Banana está voltando a ser 'Mecânica' e sonha em retornar à 1ª Divisão Cearense
O Uruburetama é conhecido como Banana Mecânica, pois a fruta é o principal produto da cidade. O 'Mecânica' foi emprestado da Laranja Mecânica, a Seleção Holandesa dos anos 70, que, por sua vez, faz referência ao filme homônimo de Stanley Kubrick.
O time ganhou um "novo velho" presidente em 2011. Alexandre Nery, que já esteve à frente do clube, agora voltou cheio de novas ideias.
- Nós temos um plano de metas muito bem definido para os próximos três anos. Vamos subir para a Segunda Divisão este ano e para a Primeira Divisão no ano que vem. Quero entregar o time quando conseguirmos permanecer pelo menos um ano na elite - afirmou Alexandre Nery.
O Uruburetama quer voltar a um lugar onde já esteve.
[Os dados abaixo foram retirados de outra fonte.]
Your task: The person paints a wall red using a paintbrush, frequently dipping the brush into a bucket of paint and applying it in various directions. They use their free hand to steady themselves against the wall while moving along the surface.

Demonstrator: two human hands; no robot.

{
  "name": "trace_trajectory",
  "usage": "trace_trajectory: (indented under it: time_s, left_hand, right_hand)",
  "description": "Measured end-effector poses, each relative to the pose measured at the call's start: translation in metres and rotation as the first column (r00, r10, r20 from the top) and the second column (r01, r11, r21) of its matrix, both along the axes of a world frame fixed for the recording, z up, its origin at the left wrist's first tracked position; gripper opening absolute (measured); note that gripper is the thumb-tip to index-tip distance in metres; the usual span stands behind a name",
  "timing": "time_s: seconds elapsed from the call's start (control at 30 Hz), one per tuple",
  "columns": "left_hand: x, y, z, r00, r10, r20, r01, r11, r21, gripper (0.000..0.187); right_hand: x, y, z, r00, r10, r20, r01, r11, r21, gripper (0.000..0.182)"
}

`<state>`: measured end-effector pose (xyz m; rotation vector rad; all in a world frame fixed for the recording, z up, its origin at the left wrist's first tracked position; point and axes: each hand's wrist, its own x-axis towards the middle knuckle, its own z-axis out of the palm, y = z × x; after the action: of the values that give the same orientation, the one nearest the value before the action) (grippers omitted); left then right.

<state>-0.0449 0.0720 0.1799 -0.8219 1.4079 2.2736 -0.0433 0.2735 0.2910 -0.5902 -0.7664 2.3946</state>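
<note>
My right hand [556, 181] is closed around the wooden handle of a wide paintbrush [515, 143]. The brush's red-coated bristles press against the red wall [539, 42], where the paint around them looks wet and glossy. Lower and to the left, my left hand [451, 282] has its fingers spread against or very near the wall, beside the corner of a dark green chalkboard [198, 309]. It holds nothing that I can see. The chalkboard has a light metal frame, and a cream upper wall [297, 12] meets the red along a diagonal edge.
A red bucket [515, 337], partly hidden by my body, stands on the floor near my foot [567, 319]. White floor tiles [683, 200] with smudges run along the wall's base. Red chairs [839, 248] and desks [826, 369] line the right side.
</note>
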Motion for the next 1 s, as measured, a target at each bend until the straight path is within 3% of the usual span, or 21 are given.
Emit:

Fundado em 1994, o clube já atuou na Primeira Divisão entre os anos de 1995 e 1999. De 2000 a 2006, esteve na Segunda Divisão, mas desde 2007 está no limbo do futebol cearense, mais conhecido como a Terceira Divisão. Chegou a pedir licença nos últimos dois anos.
A folha salarial do time é de R$ 20 mil. O clube sobrevive basicamente do apoio financeiro da Prefeitura de Uruburetama, que depende diretamente da força da economia local, baseada no cultivo da banana.
Equipe emprestada
O time hoje é formado por jogadores de duas equipes da Primeira Divisão Cearense e que estão emprestados ao clube: Itapipoca e Horizonte. O primeiro tem cerca de dez atletas emprestados ao Uruburetama, incluindo o baixinho Dema, principal jogador e articulador da equipe. O segundo tem três atletas atuando com a camisa da Banana Mecânica.
Pertencentes ou não ao Uruburetama, a única unanimidade entre os jogadores é o orgulho de ter feito parte desta conquista. A Banana Mecânica foi campeã de forma invicta. Foram 11 vitórias e cinco empates. Desta forma, o time sonha em chegar cada vez mais longe.
- As coisas não aconteceram por acaso com a gente. Nós temos uma equipe muito unida e vamos chegar muito mais longe. Somos os únicos invictos do Brasil - exagerou o goleiro do Uruburetama, Vivi.